Persaingan di papan atas BRI Super League 2025/2026 kian memanas setelah Malut United menaklukkan Persik Kediri dengan skor telak 4-0 pada laga pekan ke-18. Pertandingan tersebut digelar di Stadion Gelora Kie Raha, Ternate, Sabtu (24/01/2026).
Kemenangan ini terasa semakin penting bagi Malut United, terlebih setelah dua tim pesaing, Borneo FC dan Persija Jakarta, juga meraih hasil positif. Borneo FC menang tipis 1-0 atas Persis, sementara Persija menumbangkan Madura United 2-0. Dalam situasi tersebut, Persik menjadi korban keganasan Laskar Kie Raha.
Titik balik laga terjadi pada menit ke-22 saat Persik harus bermain dengan sepuluh pemain setelah Rezaldi Hehanusa diganjar kartu merah. Keunggulan jumlah pemain dimanfaatkan dengan baik oleh Malut United untuk menekan dan membongkar pertahanan Macan Putih.
Empat gol kemenangan tuan rumah dicetak oleh Ciro Alves (27’), David Da Silva (36’), Yakob Sayuri (38’), dan Tyronne del Pino (49’).
“Hasil ini sangat penting bagi kami untuk tetap bersaing di papan atas. Namun perjalanan masih panjang dan kami harus tetap fokus dari satu pertandingan ke pertandingan lainnya,” ujar Tyronne del Pino.

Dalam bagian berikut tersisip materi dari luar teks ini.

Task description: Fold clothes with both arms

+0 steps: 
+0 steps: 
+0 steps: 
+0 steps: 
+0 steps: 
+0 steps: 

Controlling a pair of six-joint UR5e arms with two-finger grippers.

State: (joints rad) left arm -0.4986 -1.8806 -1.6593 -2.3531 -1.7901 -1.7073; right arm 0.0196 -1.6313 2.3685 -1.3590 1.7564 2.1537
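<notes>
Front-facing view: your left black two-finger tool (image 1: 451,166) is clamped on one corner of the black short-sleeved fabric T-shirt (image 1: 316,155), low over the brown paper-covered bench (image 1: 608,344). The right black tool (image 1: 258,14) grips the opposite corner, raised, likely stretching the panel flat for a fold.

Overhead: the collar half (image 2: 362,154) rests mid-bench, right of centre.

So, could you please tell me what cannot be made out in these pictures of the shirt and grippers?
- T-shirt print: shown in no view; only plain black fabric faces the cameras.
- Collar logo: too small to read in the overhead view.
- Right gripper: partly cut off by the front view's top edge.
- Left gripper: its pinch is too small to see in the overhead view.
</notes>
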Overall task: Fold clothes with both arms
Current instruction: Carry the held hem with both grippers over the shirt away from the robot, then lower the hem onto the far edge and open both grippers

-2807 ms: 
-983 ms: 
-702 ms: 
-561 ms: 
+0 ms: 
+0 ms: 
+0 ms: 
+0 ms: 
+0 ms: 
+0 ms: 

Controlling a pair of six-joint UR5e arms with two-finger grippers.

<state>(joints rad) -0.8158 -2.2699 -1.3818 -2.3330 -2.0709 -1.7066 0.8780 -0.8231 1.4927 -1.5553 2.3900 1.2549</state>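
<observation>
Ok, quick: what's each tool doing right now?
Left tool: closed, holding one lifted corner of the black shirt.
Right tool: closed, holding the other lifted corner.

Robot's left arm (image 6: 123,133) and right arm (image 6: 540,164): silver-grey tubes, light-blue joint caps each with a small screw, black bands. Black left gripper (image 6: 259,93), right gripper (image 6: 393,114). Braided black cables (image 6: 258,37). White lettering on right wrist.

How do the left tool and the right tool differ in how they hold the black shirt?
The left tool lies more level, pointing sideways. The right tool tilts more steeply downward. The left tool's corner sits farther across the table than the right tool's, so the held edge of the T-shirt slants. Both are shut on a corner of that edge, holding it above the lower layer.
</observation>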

Tyronne: Persik Tim yang Bagus
Meski meraih kemenangan meyakinkan, Malut United tetap berada di posisi keempat klasemen sementara dengan koleksi 37 poin. Mereka terpaut tiga poin dari Borneo FC di puncak klasemen, serta hanya satu angka dari Persib Bandung dan Persija Jakarta yang sama-sama mengoleksi 38 poin.
Sepanjang pertandingan, Malut United tampil dominan dengan penguasaan bola mencapai 61 persen. Dari total 15 tembakan yang dilepaskan, tujuh di antaranya mengarah tepat ke gawang.
“Kami sangat senang dengan kemenangan ini. Sejak awal kami sudah mengetahui kekuatan Persik. Mereka memiliki pemain dan pelatih yang bagus,” tambah Tyronne.
Kata-Kata Hendri Susilo
Pelatih kepala Malut United, Hendri Susilo, turut mengapresiasi kerja keras para pemainnya. Ia menilai kedisiplinan dalam menjalankan taktik menjadi kunci kemenangan telak atas Persik.
“Alhamdulillah, berkat kerja keras dan pemain mampu menjalankan instruksi dengan baik, kami bisa memenangkan pertandingan ini. Penampilan mereka sangat impresif,” kata Hendri.
Namun, pelatih berusia 60 tahun tersebut mengingatkan timnya agar tidak larut dalam euforia. Menurutnya, persaingan di putaran kedua akan jauh lebih berat.
“Kami sudah sampaikan kepada para pemain bahwa putaran kedua ini akan lebih menantang. Kami harus tetap fokus dan konsisten menghadapi laga-laga berikutnya,” ujarnya.
Tetap Lakukan Evaluasi
Meski puas dengan hasil yang diraih, Hendri Susilo menegaskan tim pelatih tetap akan melakukan evaluasi demi meningkatkan performa tim ke depan.
“Evaluasi tetap kami lakukan, baik secara tim maupun individu. Kami juga akan segera menyiapkan rencana permainan untuk pertandingan selanjutnya,” pungkasnya.